TASK TO COMPLETE.
Every record that follows must be duplicated exactly, with images left out.

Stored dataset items

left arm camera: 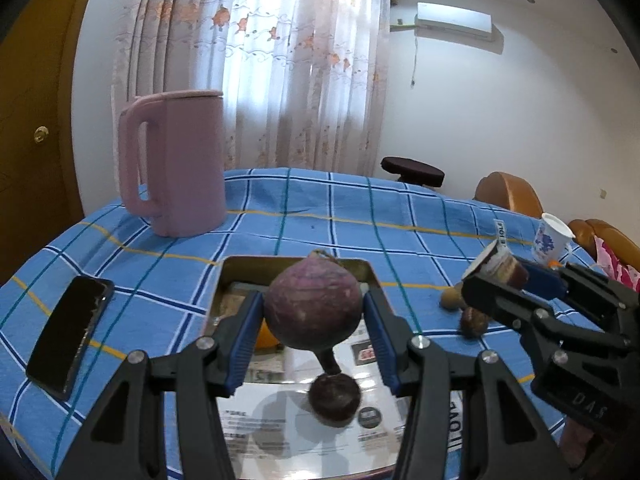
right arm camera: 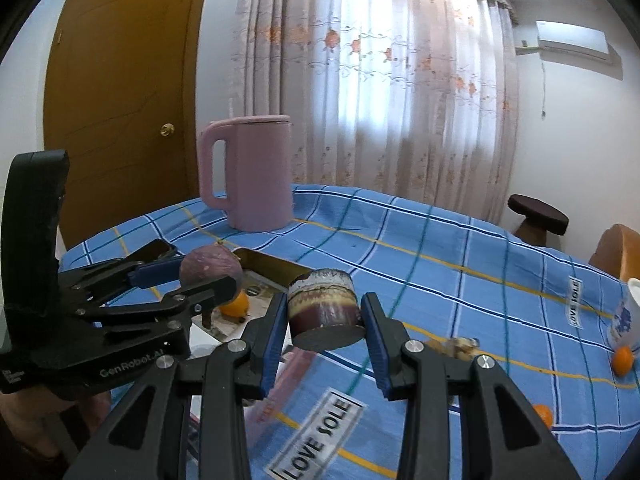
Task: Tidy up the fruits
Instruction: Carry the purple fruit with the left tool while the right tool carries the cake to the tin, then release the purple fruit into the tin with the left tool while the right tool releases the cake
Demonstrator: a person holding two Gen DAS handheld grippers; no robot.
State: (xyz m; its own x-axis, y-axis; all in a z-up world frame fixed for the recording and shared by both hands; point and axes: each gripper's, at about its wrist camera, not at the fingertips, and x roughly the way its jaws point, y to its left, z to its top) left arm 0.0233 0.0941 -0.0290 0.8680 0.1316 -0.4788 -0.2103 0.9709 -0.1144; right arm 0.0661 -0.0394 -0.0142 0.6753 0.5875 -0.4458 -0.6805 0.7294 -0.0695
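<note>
My left gripper (left arm camera: pixel 314 312) is shut on a round purple turnip-like root (left arm camera: pixel 312 304) and holds it above a shiny metal tray (left arm camera: pixel 296 266). The root's reflection shows in the tray, and an orange (left arm camera: pixel 265 338) lies in the tray behind the left finger. My right gripper (right arm camera: pixel 326 312) is shut on a short purple-brown cut cylinder of sugarcane (right arm camera: pixel 325 306), held above the blue checked tablecloth (right arm camera: pixel 440 264). It also shows in the left wrist view (left arm camera: pixel 500 266). The left gripper (right arm camera: pixel 188 280) with the root (right arm camera: pixel 210 268) is seen at left, over the tray (right arm camera: pixel 272 266) and orange (right arm camera: pixel 236 305).
A pink kettle (left arm camera: pixel 176 164) stands at the back left. A black phone (left arm camera: pixel 70 332) lies left of the tray. Small brown fruits (left arm camera: pixel 460 308) lie right of the tray. A printed paper cup (right arm camera: pixel 624 316) and two oranges (right arm camera: pixel 623 360) are at the right. Chairs stand beyond the table.
</note>
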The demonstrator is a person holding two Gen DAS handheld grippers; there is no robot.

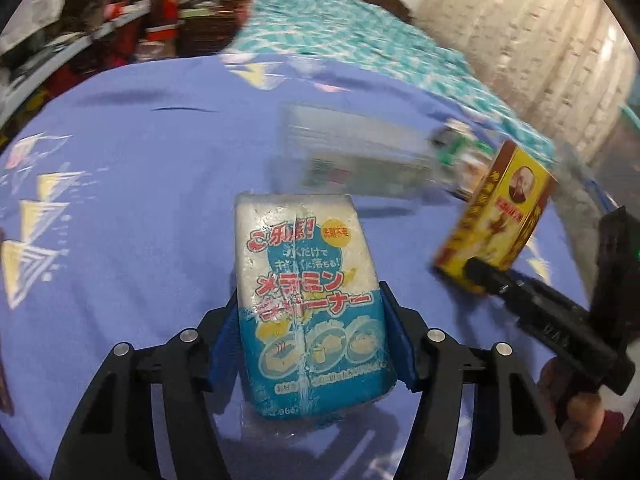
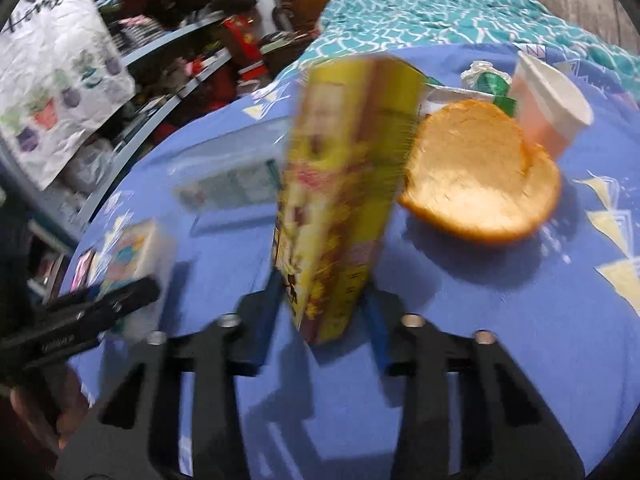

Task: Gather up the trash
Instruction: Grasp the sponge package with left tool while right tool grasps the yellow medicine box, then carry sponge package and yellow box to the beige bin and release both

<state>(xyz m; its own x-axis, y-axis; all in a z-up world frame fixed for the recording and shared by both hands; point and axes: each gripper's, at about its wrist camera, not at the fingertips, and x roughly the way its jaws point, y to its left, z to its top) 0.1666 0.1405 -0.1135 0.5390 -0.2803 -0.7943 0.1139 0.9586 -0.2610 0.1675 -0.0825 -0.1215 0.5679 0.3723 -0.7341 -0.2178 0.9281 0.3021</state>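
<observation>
- Your left gripper (image 1: 308,344) has its jaws clamped on the sponge packet (image 1: 308,300); it is lifted off the bed sheet (image 1: 140,200), ready to bin
- Your right gripper (image 2: 320,320) grasps the yellow box (image 2: 340,200); bread (image 2: 480,176) and cup (image 2: 548,100) lie far right, uncollected

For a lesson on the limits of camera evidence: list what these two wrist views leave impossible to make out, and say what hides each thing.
- Clear container, left wrist view: motion blur smears its contents.
- Yellow box, right wrist view: blur makes its print unreadable.
- Sponge pack, left wrist view: its back is turned away, and the left gripper covers its sides.
- Green-and-white wrapper, right wrist view: partly behind the bread and paper cup.
- Shelf clutter, right wrist view: too small and blurred.
</observation>
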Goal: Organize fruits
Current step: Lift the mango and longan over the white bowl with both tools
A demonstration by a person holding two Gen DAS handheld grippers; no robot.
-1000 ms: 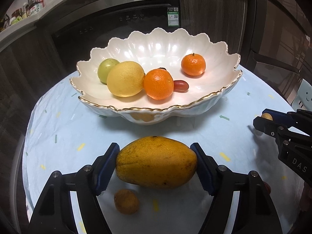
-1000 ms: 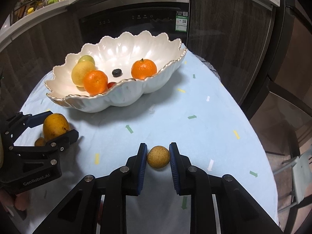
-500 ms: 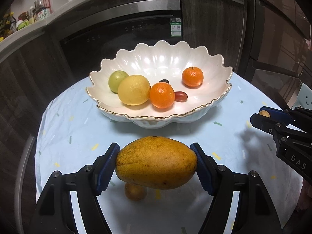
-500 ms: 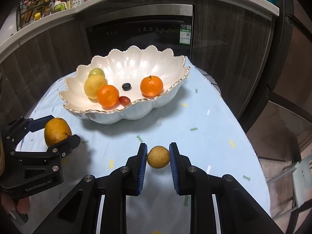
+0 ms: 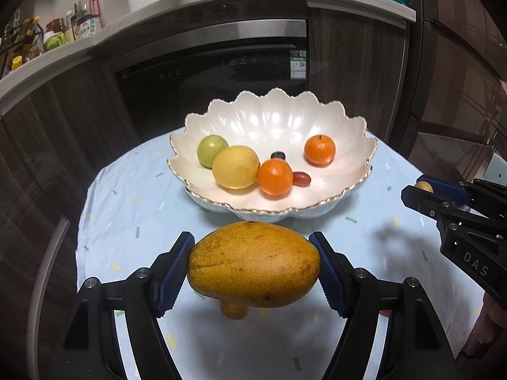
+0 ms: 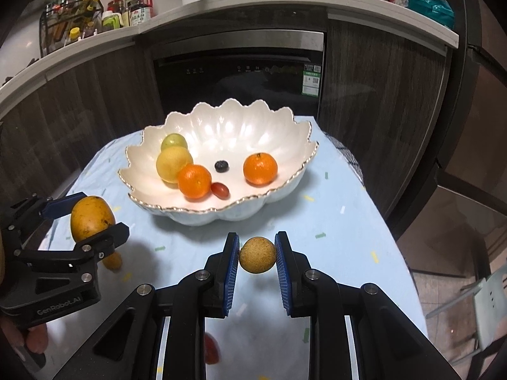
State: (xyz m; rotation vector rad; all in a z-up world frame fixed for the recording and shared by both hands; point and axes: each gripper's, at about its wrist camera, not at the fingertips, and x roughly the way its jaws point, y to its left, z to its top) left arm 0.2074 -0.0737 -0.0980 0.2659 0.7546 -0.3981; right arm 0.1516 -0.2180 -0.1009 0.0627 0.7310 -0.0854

YOUR RESPONSE.
left arm camera: 
right arm camera: 
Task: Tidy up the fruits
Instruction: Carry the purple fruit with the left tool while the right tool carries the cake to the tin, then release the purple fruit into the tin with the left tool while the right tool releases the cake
Demonstrator: a person holding two Gen DAS handheld grippers; no robot.
State: (xyz m; its own x-axis, y-axis; all in a z-up world frame fixed for the recording and shared by both hands; point and axes: each gripper's, at about its wrist camera, not at the fingertips, and x roughly the way its jaws point, y to its left, z to its top) left arm 0.0233 0.0941 -0.0290 0.8680 0.1316 -0.4788 -0.2103 0.9709 -0.1144; right arm 0.0661 -0.0394 -0.0142 0.6753 0.5875 -0.4458 -0.6805 0.7294 -0.0695
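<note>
My left gripper (left arm camera: pixel 314 312) is shut on a round purple turnip-like root (left arm camera: pixel 312 304) and holds it above a shiny metal tray (left arm camera: pixel 296 266). The root's reflection shows in the tray, and an orange (left arm camera: pixel 265 338) lies in the tray behind the left finger. My right gripper (right arm camera: pixel 326 312) is shut on a short purple-brown cut cylinder of sugarcane (right arm camera: pixel 325 306), held above the blue checked tablecloth (right arm camera: pixel 440 264). It also shows in the left wrist view (left arm camera: pixel 500 266). The left gripper (right arm camera: pixel 188 280) with the root (right arm camera: pixel 210 268) is seen at left, over the tray (right arm camera: pixel 272 266) and orange (right arm camera: pixel 236 305).
A pink kettle (left arm camera: pixel 176 164) stands at the back left. A black phone (left arm camera: pixel 70 332) lies left of the tray. Small brown fruits (left arm camera: pixel 460 308) lie right of the tray. A printed paper cup (right arm camera: pixel 624 316) and two oranges (right arm camera: pixel 623 360) are at the right. Chairs stand beyond the table.
</note>
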The demonstrator is a person holding two Gen DAS handheld grippers; there is no robot.


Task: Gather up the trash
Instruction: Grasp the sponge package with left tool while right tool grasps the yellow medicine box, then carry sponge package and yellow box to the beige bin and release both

<state>(xyz m; its own x-axis, y-axis; all in a z-up world frame fixed for the recording and shared by both hands; point and axes: each gripper's, at about its wrist camera, not at the fingertips, and x roughly the way its jaws point, y to its left, z to its top) 0.1666 0.1405 -0.1135 0.5390 -0.2803 -0.7943 0.1139 0.9586 -0.2610 0.1675 -0.0825 -0.1215 0.5679 0.3723 -0.7341 -0.2178 0.9281 0.3021</state>
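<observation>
- Your left gripper (image 1: 308,344) has its jaws clamped on the sponge packet (image 1: 308,300); it is lifted off the bed sheet (image 1: 140,200), ready to bin
- Your right gripper (image 2: 320,320) grasps the yellow box (image 2: 340,200); bread (image 2: 480,176) and cup (image 2: 548,100) lie far right, uncollected

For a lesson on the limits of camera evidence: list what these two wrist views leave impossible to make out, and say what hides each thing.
- Clear container, left wrist view: motion blur smears its contents.
- Yellow box, right wrist view: blur makes its print unreadable.
- Sponge pack, left wrist view: its back is turned away, and the left gripper covers its sides.
- Green-and-white wrapper, right wrist view: partly behind the bread and paper cup.
- Shelf clutter, right wrist view: too small and blurred.
</observation>
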Goal: Organize fruits
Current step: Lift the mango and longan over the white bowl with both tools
A demonstration by a person holding two Gen DAS handheld grippers; no robot.
-1000 ms: 
-1000 ms: 
-500 ms: 
-500 ms: 
+0 ms: 
+0 ms: 
State: (xyz m; rotation vector rad; all in a z-up world frame fixed for the recording and shared by both hands; point and axes: each gripper's, at about its wrist camera, not at the fingertips, and x roughly the way its jaws point, y to its left, z to its top) left arm 0.2074 -0.0737 -0.0980 0.2659 0.7546 -0.3981; right arm 0.1516 -0.2180 -0.1009 0.0627 0.7310 -0.0854

That is the complete answer.